One of the big bits of news to come out of the May 8 House Oversight Committee hearing was the claim that “whistleblower” Gregory Hicks felt he had been “effectively demoted” within the State Department for speaking out about the September 2012 attacks on the diplomatic facility in Benghazi. Hicks' attorney, Victoria Toensing, is making the right-wing media rounds, telling radio host Steve Malzberg that Hicks was forced out of his post in Libya after the State Department told him he could either take a desk job or lose his job altogether. Toensing's story, however, does not comport with what her client told Congress. Hicks testified that family considerations were the key factor in his decision not to return to Libya.

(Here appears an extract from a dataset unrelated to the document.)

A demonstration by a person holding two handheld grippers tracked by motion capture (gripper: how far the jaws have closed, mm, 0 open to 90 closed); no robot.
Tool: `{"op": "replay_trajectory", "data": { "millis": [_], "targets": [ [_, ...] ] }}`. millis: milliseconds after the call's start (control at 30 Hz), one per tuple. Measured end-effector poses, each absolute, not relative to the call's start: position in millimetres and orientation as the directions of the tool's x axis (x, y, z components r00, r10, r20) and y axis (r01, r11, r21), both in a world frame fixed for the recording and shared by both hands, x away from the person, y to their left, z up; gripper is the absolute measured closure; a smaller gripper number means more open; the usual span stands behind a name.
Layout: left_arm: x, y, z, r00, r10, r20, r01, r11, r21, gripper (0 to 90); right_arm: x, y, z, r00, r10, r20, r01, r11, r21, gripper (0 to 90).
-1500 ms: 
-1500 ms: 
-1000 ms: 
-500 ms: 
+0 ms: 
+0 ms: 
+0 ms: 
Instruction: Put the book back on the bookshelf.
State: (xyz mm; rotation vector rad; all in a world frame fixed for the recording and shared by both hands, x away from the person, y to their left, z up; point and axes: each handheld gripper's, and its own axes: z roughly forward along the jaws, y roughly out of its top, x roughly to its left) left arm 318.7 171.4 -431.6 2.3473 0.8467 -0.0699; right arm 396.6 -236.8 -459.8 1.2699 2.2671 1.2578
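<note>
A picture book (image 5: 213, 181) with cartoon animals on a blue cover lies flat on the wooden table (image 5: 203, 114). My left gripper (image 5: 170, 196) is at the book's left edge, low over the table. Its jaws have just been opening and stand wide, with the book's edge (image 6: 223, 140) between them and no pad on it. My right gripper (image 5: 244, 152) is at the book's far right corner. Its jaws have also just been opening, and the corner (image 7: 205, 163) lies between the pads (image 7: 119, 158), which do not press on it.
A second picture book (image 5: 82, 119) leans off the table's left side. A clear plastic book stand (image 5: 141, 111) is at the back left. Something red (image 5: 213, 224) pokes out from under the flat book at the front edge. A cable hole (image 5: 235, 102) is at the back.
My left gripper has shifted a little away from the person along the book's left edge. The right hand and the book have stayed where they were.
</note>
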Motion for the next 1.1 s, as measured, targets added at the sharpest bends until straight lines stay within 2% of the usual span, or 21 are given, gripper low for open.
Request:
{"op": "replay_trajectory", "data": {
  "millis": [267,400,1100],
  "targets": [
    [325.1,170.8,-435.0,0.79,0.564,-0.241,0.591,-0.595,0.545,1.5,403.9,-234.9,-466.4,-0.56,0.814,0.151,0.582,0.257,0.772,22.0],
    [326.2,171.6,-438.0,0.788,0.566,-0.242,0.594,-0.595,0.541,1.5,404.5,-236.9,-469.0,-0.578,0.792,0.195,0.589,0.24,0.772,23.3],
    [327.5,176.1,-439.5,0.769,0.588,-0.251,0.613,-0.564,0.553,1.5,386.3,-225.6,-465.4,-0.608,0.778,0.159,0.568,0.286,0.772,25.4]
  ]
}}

Here's the relevant portion from Toensing's appearance on Malzberg's May 10 program:
MALZBERG: So he got demoted, correct?
TOENSING: He did get demoted and you know what? That nasty State Department who has no integrity, shame on John Kerry for not taking charge of this, puts out “well he still has the same pay.” And they lied this morning in the Washington Post, telling somebody who just prints what they said, that he sought the desk job that he describes as a demotion. No, he did not. Here's what happened. People need to know this. He was offered a choice: no job, or this job that doesn't mean anything. It's a desk job. It's like going from the -- like a co-anchor to the copy desk.

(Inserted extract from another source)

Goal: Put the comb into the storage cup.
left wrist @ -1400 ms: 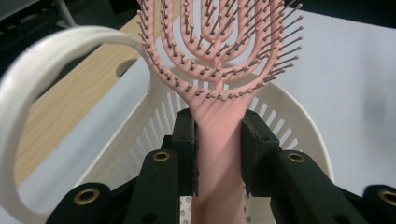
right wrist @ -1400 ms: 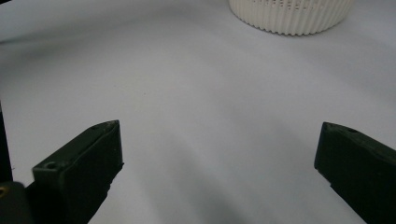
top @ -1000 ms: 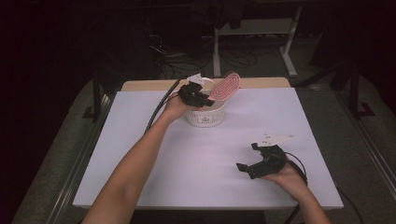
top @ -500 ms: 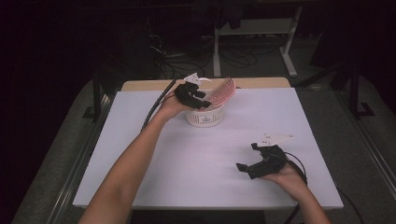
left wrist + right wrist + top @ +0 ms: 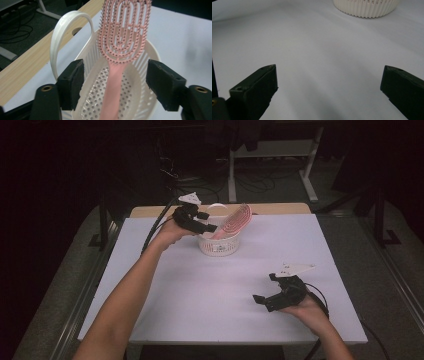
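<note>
No text, label, brand, number or sign can be read anywhere in the scene. The pink hairbrush [image 5: 123,37] and the white basket [image 5: 140,105] that holds it carry no print, and neither does the white table cover [image 5: 200,290].

A white sheet [image 5: 200,295] covers the wooden table [image 5: 270,208].

The left tongs [image 5: 209,221] have just opened off the pink hairbrush [image 5: 234,220], which now leans free in the basket [image 5: 218,246].
</note>
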`<move>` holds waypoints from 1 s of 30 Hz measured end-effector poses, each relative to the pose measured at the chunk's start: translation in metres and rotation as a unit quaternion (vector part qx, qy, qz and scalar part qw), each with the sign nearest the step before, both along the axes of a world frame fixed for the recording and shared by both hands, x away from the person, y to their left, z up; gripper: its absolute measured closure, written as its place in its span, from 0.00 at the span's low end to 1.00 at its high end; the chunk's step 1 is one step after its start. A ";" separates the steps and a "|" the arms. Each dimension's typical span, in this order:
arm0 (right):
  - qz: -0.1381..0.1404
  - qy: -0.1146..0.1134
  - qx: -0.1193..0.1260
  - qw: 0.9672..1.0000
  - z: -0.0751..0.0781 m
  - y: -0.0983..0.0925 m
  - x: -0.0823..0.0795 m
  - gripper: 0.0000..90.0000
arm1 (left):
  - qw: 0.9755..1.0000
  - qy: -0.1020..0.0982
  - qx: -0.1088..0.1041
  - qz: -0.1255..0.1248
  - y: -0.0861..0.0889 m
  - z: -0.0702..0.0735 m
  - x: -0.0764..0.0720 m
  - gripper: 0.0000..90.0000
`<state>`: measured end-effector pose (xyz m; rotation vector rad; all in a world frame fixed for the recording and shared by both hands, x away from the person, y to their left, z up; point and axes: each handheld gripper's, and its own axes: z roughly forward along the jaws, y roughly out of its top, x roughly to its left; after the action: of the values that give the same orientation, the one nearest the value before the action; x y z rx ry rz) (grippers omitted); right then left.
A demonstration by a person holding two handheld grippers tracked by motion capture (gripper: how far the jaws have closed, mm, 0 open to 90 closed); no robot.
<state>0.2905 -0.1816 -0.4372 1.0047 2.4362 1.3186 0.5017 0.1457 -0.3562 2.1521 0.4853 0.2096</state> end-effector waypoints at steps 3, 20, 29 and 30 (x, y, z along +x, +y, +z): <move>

MALZBERG: So he was given two choices, you're saying, either “take a hike, you're fired,” or “take this desk job.”
TOENSING: I say it's like telling a starving man, “hey , you get this choice: You can either have no food or you get this rotten steak. What would you like? Would you like a rotten piece of beef or no food at all?”
And here's what Hicks said during the House Oversight Committee hearing (emphasis added):
REP. SCOTT DESJARLAIS (R-TN): So when you came back to the United States, were you planning on going back to Libya?
MR. HICKS: I was. I fully intended to do so.
REP. DESJARLAIS: And what do you think happened?
MR. HICKS: Based on the criticism that I received, I felt that if I went back, I would never be comfortable working there. And in addition, my family really didn't want me to go back. We'd endured a year of separation when I was in Afghanistan 2006 and 2007. That was the overriding factor. So I voluntarily curtailed -- I accepted an offer of what's called a no-fault curtailment. That means that there's -- there would be no criticism of my departure of post, no negative repercussions. And in fact Ambassador Pope, when he made the offer to everyone in Tripoli when he arrived -- I mean Charge Pope -- when he arrived, he indicated that people could expect that they would get a good onward assignment out of that. [transcript via Nexis]
As Toensing noted (and disputed), the Washington Post reported on May 8 that the State Department challenged Hicks' version of events. Spokesman Patrick Ventrell said the department successfully worked with Hicks to find a new temporary position, that Hicks has the same rank and salary, and was under consideration for future assignments. As Washington Post columnist Eugene Robinson succinctly put it, Hicks “asked to come home, understandably, and the department parked him in a desk job -- with the same pay and rank -- until something more to his liking comes open.”